About a half-dozen pyrotechnicians were on the roof when the crash occurred around 2 p.m.

The drone footage shows a panoramic view of Seattle and the city’s waterfront while the drone hovers around the Space Needle, before gaining speed and crashing into the roof.

The drone was turned over to Seattle police, who alerted the Federal Aviation Administration (FAA).  Police allege that Kelly violated FAA rules since he flew the drone above 400 feet.

“One of the drone’s spinning blades was dangerously near wiring from one of the [pyrotechnics] boxes, one motor was well wrapped up in the strap, one blade had shattered, and the drone itself was kicking around threatening the wiring of the pyrotechnic devices,” the news release says.

The release did not say whether any of the pyrotechnicians were injured during the incident, but says that “simply being struck from this size of drone” could harm someone.

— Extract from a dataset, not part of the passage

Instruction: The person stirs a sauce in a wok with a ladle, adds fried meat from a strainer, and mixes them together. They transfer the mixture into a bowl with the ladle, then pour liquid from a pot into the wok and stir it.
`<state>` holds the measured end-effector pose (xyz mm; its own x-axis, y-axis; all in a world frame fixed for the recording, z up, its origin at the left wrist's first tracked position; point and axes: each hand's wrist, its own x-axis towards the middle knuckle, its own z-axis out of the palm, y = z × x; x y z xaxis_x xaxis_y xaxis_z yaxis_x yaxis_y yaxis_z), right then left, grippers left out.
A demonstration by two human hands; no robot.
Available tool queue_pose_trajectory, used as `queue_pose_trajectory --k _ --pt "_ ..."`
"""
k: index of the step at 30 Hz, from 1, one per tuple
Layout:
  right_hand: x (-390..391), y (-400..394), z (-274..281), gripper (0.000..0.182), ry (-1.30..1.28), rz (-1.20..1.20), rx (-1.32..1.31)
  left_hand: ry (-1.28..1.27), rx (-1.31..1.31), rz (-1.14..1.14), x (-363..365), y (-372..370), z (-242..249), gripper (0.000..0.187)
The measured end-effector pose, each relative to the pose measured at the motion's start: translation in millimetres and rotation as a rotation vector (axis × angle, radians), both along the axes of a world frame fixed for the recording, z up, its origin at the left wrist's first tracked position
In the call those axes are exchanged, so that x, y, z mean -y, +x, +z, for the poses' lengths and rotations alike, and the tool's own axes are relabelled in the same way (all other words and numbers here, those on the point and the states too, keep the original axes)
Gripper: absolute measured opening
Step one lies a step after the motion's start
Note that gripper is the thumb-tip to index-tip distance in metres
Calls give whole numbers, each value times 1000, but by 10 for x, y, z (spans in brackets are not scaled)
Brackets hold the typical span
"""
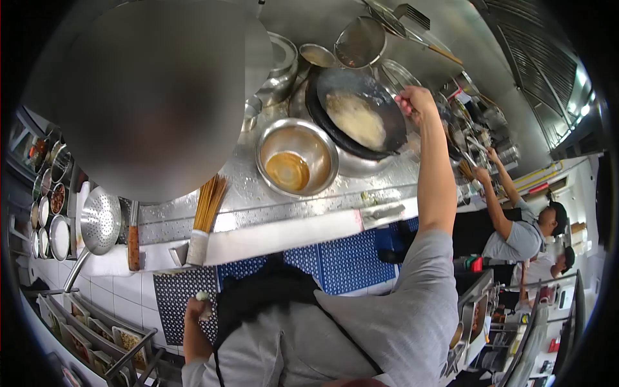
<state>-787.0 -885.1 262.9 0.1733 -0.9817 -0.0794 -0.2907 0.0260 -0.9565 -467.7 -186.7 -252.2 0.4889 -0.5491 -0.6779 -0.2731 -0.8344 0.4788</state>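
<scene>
My right hand (416,103) is closed on the rim or handle of a dark wok (329,80), at its right side. Pale, foamy food (356,119) lies in the wok, which is tilted over the stove. Low at the left, beside my body, my left hand (195,309) is closed around a small item with a pale round end (202,296); what it is I cannot make out. A steel bowl (314,138) with amber liquid (287,171) stands on the counter in front of the wok.
A bamboo brush (207,206), a perforated ladle (101,219) and seasoning containers (59,229) are on the left. Strainers (361,42) and pots stand behind the wok. Co-workers (516,235) stand at the right. Food trays (90,329) are low left.
</scene>
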Motion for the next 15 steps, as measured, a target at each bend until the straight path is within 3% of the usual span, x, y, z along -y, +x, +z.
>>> queue_pose_trajectory --k 1,4,5,7,8,11,12,13,15 --pt "189 196 90 15 -72 13 -103 20 42 127 114 -64 197 36" --pt "864 713 167 19 -301 92 -448 -140 260 -156 -295 -110 -888 37" --pt "1130 902 79 16 -423 58 -562 -119 259 -90 -239 -167 -833 36" --pt "1600 1291 -213 17 -674 -18 -777 -82 259 47 -173 -480 -603 36" --pt "1686 1457 -366 18 -734 8 -860 -152 37 343 200 -696 236 39" --pt "1639 1761 -876 27 -809 118 -1058 -75 478 69 -8 -893 -203 41" --pt "1583 1796 -882 29 -780 156 -1082 -19 354 266 426 -992 624 42" --pt "1502 1791 -866 32 -749 196 -1110 -127 291 151 359 -929 504 39" --pt "1323 1675 -734 32 -738 226 -1130 -308 47 334 780 -892 1169 28"
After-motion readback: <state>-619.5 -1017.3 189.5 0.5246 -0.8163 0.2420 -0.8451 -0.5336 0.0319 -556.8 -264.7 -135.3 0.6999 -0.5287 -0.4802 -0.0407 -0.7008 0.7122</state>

According to information provided by the drone’s manufacturer to the police, the drone weighs almost 7 pounds and can fly almost 50 mph.

The drone strike is one of several drone-related incidents in the city in the past few years.

In June 2014, a woman told police she saw a drone hovering outside her downtown high-rise while she was topless. The drone owner was a Portland-based aerial photographer.

The following month, Space Needle security called police after guests reported seeing a small drone possibly crash into an observation-deck window. There was no damage to the Needle.

At the city’s annual 2015 Pride Parade in June, a drone weighing about 2 pounds crashed into a downtown building and then struck a 25-year-old woman in the head.

The aircraft’s operator in that incident was charged with reckless endangerment.

In November that year, less than two miles away, a flying drone hit the giant Ferris wheel near downtown Seattle’s waterfront. No injuries or damages were reported.